Par le docteur Stéphane CASCUA, médecin du sport.
Benoît a 20 ans. C’est un bon footballeur. Il a même joué dans un centre de formation au football professionnel dans un grand club de province. Là-bas, il a aussi passé son bac. Il me consulte alors qu’il est de retour chez ses parents en banlieue parisienne. Il se plaint de douleurs aux « adducteurs », les muscles situés à l’intérieur des cuisses particulièrement sollicités chez les footballeurs. Dans son club, le médecin avait réalisé un bon bilan.

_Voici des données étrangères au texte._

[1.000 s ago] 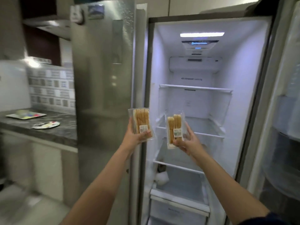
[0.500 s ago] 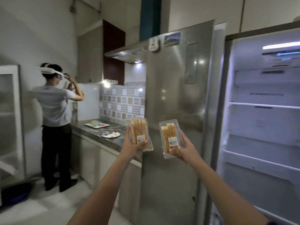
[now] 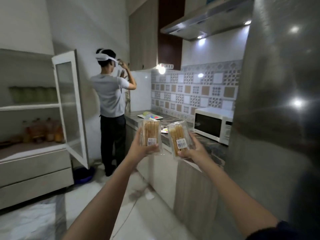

À la radiographie et à l’échographie, les os, les articulations, les adducteurs et la paroi abdominale, tout était rassurant. Le repos et la rééducation ne l’avaient pas soulagé. Mon examen est quasi-normal mais Benoit est inquiet. Il réclame une IRM, je cède pour le rassurer. Encore rien à signaler !
Au fil des consultations, je montre Benoit à un posturologue, à un ostéopathe et même à un chirurgien. Rien n’y fait ! Aucune opération n’est bien sûr indiquée ! Alors, je tente d’approfondir le dialogue : « Benoit, je voudrais te suggérer une piste de réflexion. Et si cette douleur te permettait d’expliquer ton échec au centre de formation ? Et si tu ne souhaitais pas entendre que tu n’avais pas le talent nécessaire pour devenir « pro » ? Ton cerveau préférerait écouter, avec un peu trop d’attention, la plainte de ton adducteur. Ton tendon serait vraiment fragile mais indemne de grave blessure. Dans cette hypothèse, si tu continues à utiliser cette souffrance pour te justifier, tu ne guériras jamais ! Tu n’avanceras pas ! Qu’en penses-tu ? Je te laisse explorer cette piste ! Et on en rediscute ! » Quelques semaines plus tard, je l’ai revu pour signer sa licence dans un petit club. Il s’est aussi inscrit en fac d’économie. Désormais, il fait du foot pour le plaisir… et sans douleur. Quand je lui demande de ses nouvelles, il me répond les yeux pétillants de malice et presque humides : « Ça va super bien ! Mais le soulagement a été douloureux ! ».